• **THE PROBLEM**: In the copy, keep every word of the data below and none of its pictures.
[[ SOURCE MATERIAL open ]]
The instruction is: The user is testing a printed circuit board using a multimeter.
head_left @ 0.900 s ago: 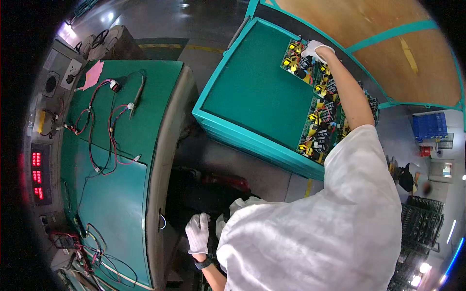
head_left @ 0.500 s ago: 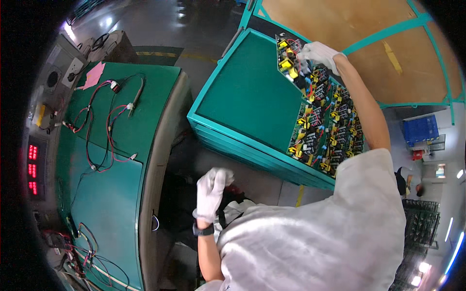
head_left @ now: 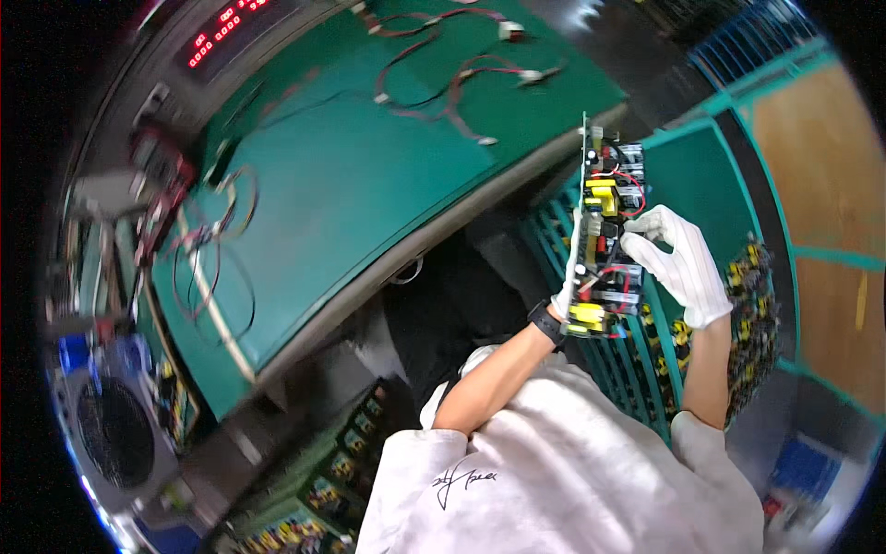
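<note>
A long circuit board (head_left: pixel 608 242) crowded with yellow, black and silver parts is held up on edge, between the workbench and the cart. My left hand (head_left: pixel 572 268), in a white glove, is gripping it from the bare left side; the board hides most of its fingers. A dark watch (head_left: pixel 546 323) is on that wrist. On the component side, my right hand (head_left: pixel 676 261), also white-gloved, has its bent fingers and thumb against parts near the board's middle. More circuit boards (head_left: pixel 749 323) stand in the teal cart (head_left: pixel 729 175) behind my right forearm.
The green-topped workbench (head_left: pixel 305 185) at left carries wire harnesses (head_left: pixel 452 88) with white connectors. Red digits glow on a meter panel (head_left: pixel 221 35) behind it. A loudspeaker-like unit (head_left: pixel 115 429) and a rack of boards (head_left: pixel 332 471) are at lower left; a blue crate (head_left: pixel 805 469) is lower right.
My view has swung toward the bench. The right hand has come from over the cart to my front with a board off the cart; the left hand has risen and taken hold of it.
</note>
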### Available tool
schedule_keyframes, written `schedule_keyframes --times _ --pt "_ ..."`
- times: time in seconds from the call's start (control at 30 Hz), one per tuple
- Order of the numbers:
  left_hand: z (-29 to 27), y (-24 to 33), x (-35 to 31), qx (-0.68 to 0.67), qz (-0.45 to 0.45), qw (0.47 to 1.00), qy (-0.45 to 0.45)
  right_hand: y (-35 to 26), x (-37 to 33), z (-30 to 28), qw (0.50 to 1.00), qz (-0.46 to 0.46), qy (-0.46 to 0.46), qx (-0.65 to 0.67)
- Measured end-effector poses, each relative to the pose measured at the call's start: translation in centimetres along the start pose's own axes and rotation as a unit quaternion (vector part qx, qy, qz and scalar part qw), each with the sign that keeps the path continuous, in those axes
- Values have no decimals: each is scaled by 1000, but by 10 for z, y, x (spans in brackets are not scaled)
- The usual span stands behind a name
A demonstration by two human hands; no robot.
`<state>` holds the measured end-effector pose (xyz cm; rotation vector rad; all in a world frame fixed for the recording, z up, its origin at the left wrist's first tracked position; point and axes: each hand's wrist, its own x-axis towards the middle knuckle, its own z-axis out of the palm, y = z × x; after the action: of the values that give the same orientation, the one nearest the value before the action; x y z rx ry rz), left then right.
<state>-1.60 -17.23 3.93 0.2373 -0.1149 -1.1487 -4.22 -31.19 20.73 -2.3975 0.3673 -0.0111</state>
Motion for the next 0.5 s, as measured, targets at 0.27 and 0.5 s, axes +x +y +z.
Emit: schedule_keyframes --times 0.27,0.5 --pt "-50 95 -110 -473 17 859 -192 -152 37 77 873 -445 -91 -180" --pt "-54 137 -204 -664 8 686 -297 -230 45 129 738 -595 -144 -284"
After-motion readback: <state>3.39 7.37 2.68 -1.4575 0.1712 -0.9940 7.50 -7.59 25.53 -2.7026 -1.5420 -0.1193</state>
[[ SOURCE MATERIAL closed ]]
• **SOLUTION FOR THIS TASK**:
The instruction is: The user is testing a printed circuit board using a multimeter.
head_left @ 0.900 s ago: 
head_left @ 0.500 s ago: 
head_left @ now: 
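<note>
A long circuit board (head_left: pixel 608 242) crowded with yellow, black and silver parts is held up on edge, between the workbench and the cart. My left hand (head_left: pixel 572 268), in a white glove, is gripping it from the bare left side; the board hides most of its fingers. A dark watch (head_left: pixel 546 323) is on that wrist. On the component side, my right hand (head_left: pixel 676 261), also white-gloved, has its bent fingers and thumb against parts near the board's middle. More circuit boards (head_left: pixel 749 323) stand in the teal cart (head_left: pixel 729 175) behind my right forearm.
The green-topped workbench (head_left: pixel 305 185) at left carries wire harnesses (head_left: pixel 452 88) with white connectors. Red digits glow on a meter panel (head_left: pixel 221 35) behind it. A loudspeaker-like unit (head_left: pixel 115 429) and a rack of boards (head_left: pixel 332 471) are at lower left; a blue crate (head_left: pixel 805 469) is lower right.
My view has swung toward the bench. The right hand has come from over the cart to my front with a board off the cart; the left hand has risen and taken hold of it.
</note>
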### Available tool
schedule_keyframes, written `schedule_keyframes --times _ --pt "_ ..."`
- times: time in seconds from the call's start (control at 30 Hz), one per tuple
- Order of the numbers:
  left_hand: z (-29 to 27), y (-24 to 33), x (-35 to 31), qx (-0.68 to 0.67), qz (-0.45 to 0.45), qw (0.47 to 1.00), qy (-0.45 to 0.45)
  right_hand: y (-35 to 26), x (-37 to 33), z (-30 to 28), qw (0.50 to 1.00), qz (-0.46 to 0.46), qy (-0.46 to 0.46), qx (-0.65 to 0.67)
- Measured end-effector poses, each relative to the pose measured at the call's start: translation in centimetres along the start pose's own axes and rotation as a unit quaternion (vector part qx, qy, qz and scalar part qw), each with the sign that keeps the path continuous, in those axes
- Values have no decimals: each is scaled by 1000, but by 10 for z, y, x (spans in brackets are not scaled)
- The usual span stands behind a name
A demonstration by two human hands; no robot.
`<state>` holds the measured end-effector pose (xyz cm; rotation vector rad; all in a world frame fixed for the recording, z up, its origin at the left wrist's first tracked position; point and axes: each hand's wrist, its own x-axis towards the middle knuckle, its own z-axis out of the palm, y = z × x; after the action: of the values that give the same orientation, the one nearest the value before the action; x y z rx ry rz), left then right.
<state>-1.60 -17.23 3.93 0.2373 -0.1149 -1.1487 -4.22 -31.19 20.73 -2.3975 0.3673 -0.0111</state>
Motion for the next 0.5 s, as measured, targets at 0.27 and 0.5 s, axes +x +y +z.
Emit: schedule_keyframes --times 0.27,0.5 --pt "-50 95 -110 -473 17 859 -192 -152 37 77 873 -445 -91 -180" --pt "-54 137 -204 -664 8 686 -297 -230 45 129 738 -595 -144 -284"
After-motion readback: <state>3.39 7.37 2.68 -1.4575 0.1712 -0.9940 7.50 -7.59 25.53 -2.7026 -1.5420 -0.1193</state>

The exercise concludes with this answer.